◆ Assignment ◆
From the entries that follow, copy every line with the word "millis".

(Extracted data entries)
________________
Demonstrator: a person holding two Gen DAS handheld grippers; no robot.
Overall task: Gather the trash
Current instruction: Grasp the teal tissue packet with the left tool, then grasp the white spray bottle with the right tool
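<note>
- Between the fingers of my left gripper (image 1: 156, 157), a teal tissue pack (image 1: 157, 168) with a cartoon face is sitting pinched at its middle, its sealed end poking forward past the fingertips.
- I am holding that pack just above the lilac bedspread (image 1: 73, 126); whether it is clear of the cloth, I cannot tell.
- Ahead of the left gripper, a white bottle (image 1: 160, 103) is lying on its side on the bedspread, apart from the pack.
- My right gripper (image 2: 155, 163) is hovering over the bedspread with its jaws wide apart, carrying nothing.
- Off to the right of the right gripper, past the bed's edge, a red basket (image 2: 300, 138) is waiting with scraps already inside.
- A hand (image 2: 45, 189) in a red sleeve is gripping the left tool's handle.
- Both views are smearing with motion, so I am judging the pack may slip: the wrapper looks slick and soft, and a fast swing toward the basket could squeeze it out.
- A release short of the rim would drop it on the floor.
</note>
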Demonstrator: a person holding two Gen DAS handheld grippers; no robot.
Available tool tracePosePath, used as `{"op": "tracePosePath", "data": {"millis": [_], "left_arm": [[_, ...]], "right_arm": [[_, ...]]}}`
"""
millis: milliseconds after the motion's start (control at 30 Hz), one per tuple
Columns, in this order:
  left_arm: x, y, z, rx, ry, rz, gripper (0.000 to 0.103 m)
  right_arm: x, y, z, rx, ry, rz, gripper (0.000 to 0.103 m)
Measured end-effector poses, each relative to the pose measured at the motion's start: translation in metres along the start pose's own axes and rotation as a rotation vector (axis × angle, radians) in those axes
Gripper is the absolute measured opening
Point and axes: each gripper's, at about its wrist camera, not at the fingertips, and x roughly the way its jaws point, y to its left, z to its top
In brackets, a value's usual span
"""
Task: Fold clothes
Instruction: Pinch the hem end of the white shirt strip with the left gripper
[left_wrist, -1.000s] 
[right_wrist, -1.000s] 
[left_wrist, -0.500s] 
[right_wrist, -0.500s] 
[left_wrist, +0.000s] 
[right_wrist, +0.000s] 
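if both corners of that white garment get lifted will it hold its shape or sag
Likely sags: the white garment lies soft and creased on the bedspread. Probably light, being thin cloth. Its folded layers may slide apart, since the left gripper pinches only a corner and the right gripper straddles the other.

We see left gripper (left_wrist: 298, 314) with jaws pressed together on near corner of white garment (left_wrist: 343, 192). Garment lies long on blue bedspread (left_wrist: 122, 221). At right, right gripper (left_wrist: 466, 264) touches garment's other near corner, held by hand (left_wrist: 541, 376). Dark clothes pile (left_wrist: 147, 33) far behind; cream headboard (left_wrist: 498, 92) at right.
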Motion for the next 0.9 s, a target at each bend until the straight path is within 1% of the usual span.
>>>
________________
◆ Solution for this task ◆
Available tool tracePosePath, used as `{"op": "tracePosePath", "data": {"millis": [_], "left_arm": [[_, ...]], "right_arm": [[_, ...]]}}`
millis: milliseconds after the motion's start (control at 30 Hz), one per tuple

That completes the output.